__Task prompt__: Using the word "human" as the filter, copy each matching line from the records.

__Source information__:

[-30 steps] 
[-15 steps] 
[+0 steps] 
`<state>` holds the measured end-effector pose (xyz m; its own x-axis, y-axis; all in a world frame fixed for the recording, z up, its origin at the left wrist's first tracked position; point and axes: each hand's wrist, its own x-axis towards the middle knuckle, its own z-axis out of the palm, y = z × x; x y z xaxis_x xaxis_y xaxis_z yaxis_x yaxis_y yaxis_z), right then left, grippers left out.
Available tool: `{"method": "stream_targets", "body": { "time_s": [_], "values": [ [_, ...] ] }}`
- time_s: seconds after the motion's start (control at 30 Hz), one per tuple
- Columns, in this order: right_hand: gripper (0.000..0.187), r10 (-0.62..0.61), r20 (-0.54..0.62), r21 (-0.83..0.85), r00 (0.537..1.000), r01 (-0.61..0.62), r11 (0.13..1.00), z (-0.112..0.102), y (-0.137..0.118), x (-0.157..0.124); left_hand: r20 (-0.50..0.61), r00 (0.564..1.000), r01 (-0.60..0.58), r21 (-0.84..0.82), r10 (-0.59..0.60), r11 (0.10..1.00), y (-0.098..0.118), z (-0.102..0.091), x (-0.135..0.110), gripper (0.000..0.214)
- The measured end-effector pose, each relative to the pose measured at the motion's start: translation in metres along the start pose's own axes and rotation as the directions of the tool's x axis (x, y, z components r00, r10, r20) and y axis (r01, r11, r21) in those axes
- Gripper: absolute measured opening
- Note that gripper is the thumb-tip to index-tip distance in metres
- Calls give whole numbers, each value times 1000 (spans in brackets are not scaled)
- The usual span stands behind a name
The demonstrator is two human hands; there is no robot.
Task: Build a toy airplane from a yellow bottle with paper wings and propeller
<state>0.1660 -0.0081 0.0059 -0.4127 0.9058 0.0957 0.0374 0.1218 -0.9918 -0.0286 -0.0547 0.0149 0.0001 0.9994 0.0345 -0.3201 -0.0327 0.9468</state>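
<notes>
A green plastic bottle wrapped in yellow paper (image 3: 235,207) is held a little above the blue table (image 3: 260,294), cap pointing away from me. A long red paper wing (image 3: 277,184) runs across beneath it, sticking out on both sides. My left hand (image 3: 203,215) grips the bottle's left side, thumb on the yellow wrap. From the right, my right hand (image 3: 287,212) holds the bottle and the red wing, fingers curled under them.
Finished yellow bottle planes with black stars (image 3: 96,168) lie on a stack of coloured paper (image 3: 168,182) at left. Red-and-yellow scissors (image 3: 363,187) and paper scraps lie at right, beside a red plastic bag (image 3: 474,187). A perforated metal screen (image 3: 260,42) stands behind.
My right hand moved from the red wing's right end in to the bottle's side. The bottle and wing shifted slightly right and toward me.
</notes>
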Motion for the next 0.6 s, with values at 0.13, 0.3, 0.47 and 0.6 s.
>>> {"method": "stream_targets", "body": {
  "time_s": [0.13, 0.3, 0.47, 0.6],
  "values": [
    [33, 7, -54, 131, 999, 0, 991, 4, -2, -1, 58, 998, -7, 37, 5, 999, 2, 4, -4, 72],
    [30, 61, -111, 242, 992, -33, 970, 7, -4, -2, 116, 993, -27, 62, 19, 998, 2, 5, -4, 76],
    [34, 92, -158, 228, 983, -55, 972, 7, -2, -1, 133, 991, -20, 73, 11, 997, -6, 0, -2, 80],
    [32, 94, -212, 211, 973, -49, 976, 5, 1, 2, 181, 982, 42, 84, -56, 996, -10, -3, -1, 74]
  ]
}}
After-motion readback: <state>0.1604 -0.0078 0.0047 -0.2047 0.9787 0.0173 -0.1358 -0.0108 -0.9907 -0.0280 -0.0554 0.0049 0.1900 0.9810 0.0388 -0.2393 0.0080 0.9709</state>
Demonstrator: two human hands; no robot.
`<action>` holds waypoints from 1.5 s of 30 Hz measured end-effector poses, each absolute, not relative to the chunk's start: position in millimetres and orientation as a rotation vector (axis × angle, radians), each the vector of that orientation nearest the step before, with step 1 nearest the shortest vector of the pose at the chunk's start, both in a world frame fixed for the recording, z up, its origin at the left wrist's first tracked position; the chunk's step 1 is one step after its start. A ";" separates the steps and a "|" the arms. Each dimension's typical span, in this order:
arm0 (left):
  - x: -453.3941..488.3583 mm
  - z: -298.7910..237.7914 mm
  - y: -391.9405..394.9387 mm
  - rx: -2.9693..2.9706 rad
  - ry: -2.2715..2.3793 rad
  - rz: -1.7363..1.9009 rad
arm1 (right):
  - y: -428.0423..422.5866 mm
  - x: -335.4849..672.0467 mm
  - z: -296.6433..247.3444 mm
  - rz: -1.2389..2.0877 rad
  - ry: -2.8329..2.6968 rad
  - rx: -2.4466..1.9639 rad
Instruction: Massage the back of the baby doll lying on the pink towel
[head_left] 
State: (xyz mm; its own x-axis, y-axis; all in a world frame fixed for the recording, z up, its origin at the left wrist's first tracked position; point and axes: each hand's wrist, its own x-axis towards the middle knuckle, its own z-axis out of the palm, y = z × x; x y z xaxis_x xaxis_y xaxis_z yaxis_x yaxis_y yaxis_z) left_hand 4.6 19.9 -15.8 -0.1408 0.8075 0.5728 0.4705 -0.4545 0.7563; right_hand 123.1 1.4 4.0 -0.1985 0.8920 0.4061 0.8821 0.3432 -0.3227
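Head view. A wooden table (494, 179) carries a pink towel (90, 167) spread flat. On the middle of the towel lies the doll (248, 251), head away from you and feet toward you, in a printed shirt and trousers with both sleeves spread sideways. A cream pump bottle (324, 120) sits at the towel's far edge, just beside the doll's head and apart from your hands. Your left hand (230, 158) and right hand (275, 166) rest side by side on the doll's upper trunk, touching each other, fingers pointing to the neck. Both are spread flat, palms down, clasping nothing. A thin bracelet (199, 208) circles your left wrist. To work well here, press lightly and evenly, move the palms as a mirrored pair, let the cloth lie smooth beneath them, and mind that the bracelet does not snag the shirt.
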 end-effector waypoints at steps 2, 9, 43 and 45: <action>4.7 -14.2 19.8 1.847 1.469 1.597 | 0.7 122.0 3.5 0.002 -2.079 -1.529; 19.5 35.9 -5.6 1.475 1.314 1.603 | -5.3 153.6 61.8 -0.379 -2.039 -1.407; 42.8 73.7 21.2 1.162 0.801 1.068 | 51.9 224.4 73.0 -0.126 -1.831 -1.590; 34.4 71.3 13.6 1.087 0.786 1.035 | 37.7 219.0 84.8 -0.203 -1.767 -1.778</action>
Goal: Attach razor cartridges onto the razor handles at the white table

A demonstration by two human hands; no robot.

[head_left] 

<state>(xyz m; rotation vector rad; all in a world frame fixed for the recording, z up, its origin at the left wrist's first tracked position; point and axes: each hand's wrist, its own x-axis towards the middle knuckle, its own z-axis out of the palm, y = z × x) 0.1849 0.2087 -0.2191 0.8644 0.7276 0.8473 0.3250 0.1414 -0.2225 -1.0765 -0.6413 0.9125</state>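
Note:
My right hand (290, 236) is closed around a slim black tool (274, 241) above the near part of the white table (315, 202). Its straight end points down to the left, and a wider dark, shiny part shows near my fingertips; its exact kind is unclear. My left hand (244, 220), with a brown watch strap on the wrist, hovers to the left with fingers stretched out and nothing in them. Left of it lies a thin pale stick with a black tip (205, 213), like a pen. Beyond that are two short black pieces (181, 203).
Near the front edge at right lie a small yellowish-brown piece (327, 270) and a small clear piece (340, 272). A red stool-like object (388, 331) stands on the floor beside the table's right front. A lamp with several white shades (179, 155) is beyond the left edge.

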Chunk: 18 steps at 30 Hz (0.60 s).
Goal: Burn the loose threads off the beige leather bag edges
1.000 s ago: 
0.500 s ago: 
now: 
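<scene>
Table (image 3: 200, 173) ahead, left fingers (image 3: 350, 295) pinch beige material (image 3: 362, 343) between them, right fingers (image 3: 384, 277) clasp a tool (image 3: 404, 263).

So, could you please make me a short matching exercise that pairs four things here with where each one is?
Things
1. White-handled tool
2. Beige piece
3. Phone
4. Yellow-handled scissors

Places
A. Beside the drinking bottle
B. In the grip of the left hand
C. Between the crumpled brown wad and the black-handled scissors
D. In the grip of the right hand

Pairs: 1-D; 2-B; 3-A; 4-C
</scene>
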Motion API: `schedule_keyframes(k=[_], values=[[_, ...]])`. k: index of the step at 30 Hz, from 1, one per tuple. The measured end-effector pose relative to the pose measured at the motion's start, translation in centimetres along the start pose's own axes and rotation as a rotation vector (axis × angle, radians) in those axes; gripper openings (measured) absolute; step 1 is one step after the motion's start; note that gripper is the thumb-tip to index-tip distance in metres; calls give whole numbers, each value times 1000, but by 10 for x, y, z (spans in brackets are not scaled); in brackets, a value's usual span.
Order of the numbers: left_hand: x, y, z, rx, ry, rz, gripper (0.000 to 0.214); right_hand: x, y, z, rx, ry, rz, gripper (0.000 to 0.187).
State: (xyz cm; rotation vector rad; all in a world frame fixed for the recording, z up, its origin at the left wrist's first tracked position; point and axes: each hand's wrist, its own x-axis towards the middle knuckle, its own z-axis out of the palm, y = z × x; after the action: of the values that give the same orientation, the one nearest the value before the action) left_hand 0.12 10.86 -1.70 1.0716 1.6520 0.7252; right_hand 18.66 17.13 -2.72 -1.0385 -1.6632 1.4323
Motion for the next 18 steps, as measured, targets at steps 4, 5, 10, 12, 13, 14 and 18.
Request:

__Answer space__:
The demonstrator is two human hands; there is no robot.
Demonstrator: two human hands; no robot.
A demonstration by two human hands; no robot.

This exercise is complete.